The forest is valuable as a research site.
The state of Acre funds ten graduate and undergraduate students to research forest management and forest product processing in Antimary.
A study published in 2012 reported results of estimating above-ground biomass (AGB) and identifying low-intensity logging areas in the forest using airborne scanning lidar.
Scans were made of two unlogged areas in the forest and one with low-intensity selective logging.
A model-assisted estimator and synthetic estimator both gave accurate measures of the amount of biomass that had been removed, as confirmed by ground-based checks.
Even when the residual canopy remained closed, the lidar could identify harvest areas, roads, skid trails and landings, and the reduction of biomass that had resulted.

==People and economy==

The state of Acre coordinates management through the Acre State Forests Department (SEF), working with businesses, communities and technical advisers of the State of Acre Technology Foundation (FUNTAC) and Amazon Workers Center (CTA).
In 2003 an area of 2200 ha was managed, with a gross volume of 16713 m3 of wood extracted.
The cut intensity was 7.6 m3 per hectare, or less than two trees per hectare.
There were two forest engineers and eight technicians.

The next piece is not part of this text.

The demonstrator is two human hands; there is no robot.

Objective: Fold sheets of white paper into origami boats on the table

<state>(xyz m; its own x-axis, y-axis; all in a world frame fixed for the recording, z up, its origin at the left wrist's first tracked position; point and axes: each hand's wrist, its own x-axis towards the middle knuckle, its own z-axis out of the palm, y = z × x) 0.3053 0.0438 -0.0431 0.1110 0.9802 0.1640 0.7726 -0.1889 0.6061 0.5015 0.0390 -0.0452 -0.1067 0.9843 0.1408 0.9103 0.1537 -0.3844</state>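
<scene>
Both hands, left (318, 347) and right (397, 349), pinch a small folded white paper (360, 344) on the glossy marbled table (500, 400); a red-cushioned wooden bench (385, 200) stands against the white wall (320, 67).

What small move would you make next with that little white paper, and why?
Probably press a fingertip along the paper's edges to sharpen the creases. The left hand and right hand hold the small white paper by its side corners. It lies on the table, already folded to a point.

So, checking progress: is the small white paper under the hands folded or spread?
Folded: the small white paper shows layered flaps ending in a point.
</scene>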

By 2003 the forest was inhabited by 109 families with 383 people, mainly rubber tappers, organised into two associations and one cooperative.
Their main income came from extraction of Brazil nuts (100 tonnes) and rubber (12 tonnes), followed by copaiba oil (260 litres), forest seeds (1,270 kilograms).
Each family has the right to use (but not to sell) an area of 300 to 400 ha of forest, roughly the area in which a family would have tapped rubber trees.
They also engage in subsistence agriculture and timber extraction.
In the rainy season the Antimary River is the only transport route for families living in the state forest, used for carrying Brazil nuts, rubber and cassava flour.
The project headquarters in 2003 had an access road, lodgings and telephone service.
There were four health centres.
90% of the residents had been vaccinated and there had been no malaria cases for three years.
Both adults and children enrolled in three schools, and illiteracy had dropped from 90% to 15%.

The proportion of processed wood products coming from managed forests in Acre grew from 5.7% in 2002 to 84% in 2008.
By 2008 forestry accounted for 19% of Acre's economy and half the state's exports by value.
The Antimary State Forest was still the only certified public forest in Brazil.
There were mixed feeling about the shift to timber extraction among the residents of the Acre forests, with many still remembering their struggle to preserve the forests as extractivists and rubber tappers against loggers and ranchers from other states, while some accepted timber management as a way to gain more from the forest, despite the rigorous certification rules.